In 2014, writer Madelyn Ritrosky started casting actors for “Stardust & Moonbeams,” an artistic project with ties to Bloomington. The project will not only be a short film, which is now in post-production, but will also be a novel.
That same year, according to the Center for the Study of Women in Television and Film, women held only a small portion of behind-the-scenes roles on major films. Of the 250 top domestic grossing films, women directed seven percent, wrote 11 percent and acted as cinematographers in five percent.
“Stardust & Moonbeams” is set nearly a century ago in the late 1920s, but Ritrosky, who is also the film’s executive producer, said its theme and plot reflect a still-present concern in the filmmaking community: making space for women behind cameras.
“It’s so important to know with this project, the production is about women getting behind the camera, but the film is about that, too,” she said.
“Stardust & Moonbeams” was shot in July at Bloomington’s Farmer House Museum. Since then, Ritrosky said she and the film’s crew have worked on financing the film.
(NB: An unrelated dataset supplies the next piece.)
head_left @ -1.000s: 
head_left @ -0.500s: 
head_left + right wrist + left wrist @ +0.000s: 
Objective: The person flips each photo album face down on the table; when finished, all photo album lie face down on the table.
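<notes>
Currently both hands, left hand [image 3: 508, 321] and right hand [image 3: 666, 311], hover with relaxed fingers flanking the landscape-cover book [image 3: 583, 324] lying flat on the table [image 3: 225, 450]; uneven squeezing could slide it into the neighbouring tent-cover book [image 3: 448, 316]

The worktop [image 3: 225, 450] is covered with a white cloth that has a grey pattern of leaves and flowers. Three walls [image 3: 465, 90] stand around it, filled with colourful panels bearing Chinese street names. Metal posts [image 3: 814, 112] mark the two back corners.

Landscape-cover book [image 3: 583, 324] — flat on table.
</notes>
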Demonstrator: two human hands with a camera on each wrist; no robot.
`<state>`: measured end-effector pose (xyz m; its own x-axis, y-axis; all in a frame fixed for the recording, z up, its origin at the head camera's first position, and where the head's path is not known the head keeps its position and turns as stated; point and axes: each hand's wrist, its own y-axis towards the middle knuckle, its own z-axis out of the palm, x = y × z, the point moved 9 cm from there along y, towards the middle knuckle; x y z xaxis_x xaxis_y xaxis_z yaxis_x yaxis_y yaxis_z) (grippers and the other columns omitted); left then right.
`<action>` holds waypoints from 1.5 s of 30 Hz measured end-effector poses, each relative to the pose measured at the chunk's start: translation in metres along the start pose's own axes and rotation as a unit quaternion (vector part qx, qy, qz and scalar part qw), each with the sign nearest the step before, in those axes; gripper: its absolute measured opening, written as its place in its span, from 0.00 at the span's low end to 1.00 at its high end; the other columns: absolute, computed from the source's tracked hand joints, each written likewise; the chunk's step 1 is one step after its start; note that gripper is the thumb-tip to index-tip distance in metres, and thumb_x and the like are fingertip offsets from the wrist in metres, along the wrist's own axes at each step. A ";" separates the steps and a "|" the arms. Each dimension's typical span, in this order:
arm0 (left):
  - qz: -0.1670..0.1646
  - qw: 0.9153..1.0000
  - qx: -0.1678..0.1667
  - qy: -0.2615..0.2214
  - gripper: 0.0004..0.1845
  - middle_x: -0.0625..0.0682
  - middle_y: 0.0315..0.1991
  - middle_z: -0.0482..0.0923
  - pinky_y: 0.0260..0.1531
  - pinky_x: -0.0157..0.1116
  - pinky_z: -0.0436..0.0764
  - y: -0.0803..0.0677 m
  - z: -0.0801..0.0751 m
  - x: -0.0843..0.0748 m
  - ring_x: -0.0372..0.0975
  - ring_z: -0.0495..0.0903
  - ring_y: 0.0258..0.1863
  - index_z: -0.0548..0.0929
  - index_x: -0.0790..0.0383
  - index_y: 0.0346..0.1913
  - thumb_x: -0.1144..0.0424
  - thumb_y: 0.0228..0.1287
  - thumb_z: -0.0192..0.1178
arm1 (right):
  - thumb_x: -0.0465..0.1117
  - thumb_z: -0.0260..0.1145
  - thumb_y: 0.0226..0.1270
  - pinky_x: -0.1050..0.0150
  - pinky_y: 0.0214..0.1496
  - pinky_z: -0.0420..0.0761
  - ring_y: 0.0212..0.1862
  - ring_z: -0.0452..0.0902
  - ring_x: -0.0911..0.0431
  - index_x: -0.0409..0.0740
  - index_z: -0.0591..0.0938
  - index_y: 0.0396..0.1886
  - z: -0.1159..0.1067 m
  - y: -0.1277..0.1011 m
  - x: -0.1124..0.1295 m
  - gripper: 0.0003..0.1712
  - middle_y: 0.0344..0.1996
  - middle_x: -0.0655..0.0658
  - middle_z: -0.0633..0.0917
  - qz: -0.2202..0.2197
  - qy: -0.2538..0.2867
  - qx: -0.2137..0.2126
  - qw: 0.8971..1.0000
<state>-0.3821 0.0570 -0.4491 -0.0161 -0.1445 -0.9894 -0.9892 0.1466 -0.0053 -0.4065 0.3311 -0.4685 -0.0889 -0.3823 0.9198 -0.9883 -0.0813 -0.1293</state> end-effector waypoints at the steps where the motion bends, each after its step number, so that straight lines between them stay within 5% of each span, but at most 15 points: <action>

They raised about $3,000 from an IndieGogo campaign in September, she said, and they hope to finish funding and post-production in time to release the film on the festival circuit later this year.
The short film, an adaptation of part of the novel with which it shares the name, concerns a writer and activist named Beth who’s inspired to photograph her husband, Will, after attending a photo gallery that displays only nude women photographed by men.
Ritrosky said realization correlates to a related current problem —in addition to men dominating behind the camera, she said, depictions of women on screen are tailored for men.
“There’s a male gaze that dominates the media,” Ritrosky said.
In keeping with the ideals of the film and novel, much of the film’s crew is female.
“Stardust & Moonbeams” includes female film industry veterans like director Terri Farley-Teruel and director of photography Nancy Schreiber. The crew includes men, too, but Ritrosky said it was important for women to take crucial roles.
“There’s men in many positions, but the goal was we definitely have to have the director and definitely have to have the DP be women,” Ritrosky said. “I wouldn’t have been able to get women in every single possible role.”
Ritrosky, who has written for Entertainment Magazine, said she met Farley-Teruel while covering the Santa Barbara International Film Festival. After reading a draft of the film’s script, she offered to direct the movie.
Schreiber came on board after seeing a notice in an Alliance of Women Directors newsletter. Ritrosky said she attributes Schreiber’s presence to drawing professional crew members from across the state.
Plus, she said, Schreiber, who in 1995 became the fourth female member to join the American Society of Cinematographers, has experienced the film’s thematic focus.
“She has lived this,” she said. “As a woman in cinematography, she knows what it’s like.”
Farley-Teruel and Schreiber aside, many of the film’s major players have local connections.
Ritrosky has a Ph.D. in mass communication and culture from IU, and her son, actor Jared Winslow, is a student at Bloomington North High School. Actress Moli Hall is also an IU alumna.
Other Bloomington-based crew members include producer Jo Throckmorton and editor Ryan Juszkiewicz. Farmer House Museum director Emily Purcell also acted as a set decorator, using the museum’s collection in addition to materials from her personal collection and handmade props.
Farmer House assistant Paul Kane said the museum worked as the shoot’s location because of both the film’s setting — the ’20s are an important decade for the museum — and its theme.
“As we’ve begun to develop an identity, we’ve discovered the role of women in art has been the center of what we’ve been up to,” he said. “We also want to look at how women should be playing a larger role in what are oftentimes considered men’s art forms. This movie really speaks to that.”
As “Stardust & Moonbeams” moves through post-production, Ritrosky said she’s aiming to continue raising money and to promote the film through social media.
She said the novel, which she co-wrote with University of Wisconsin-La Crosse professor Dena Huisman, should come out after the film has started on the festival circuit, with the short doubling as a promotional tool for the book.
She’s also working on a feature-length script, she said, which would be an adaptation of the novel as a whole.
“Ideally I will have a completed draft of the feature when the short film is starting to play film festivals,” she said. “You won’t make money on a short film, typically ... but I’m hoping the short is the calling card for the proposed feature film.”
Ritrosky said the number of film festivals has grown in recent years due to the increased availability of film technology.
Some of the festivals she plans to enter the film focus on work by women. On the whole, she said, she wants to aim for top-tier festivals.
“Because Nancy is our cinematographer and we have great actors and a great director, we want to go for festivals that are higher up,” Ritrosky said. “Our film is going to look gorgeous, it has a great message and it’s very timely with all the discussion of women in media, so we have to aim high.”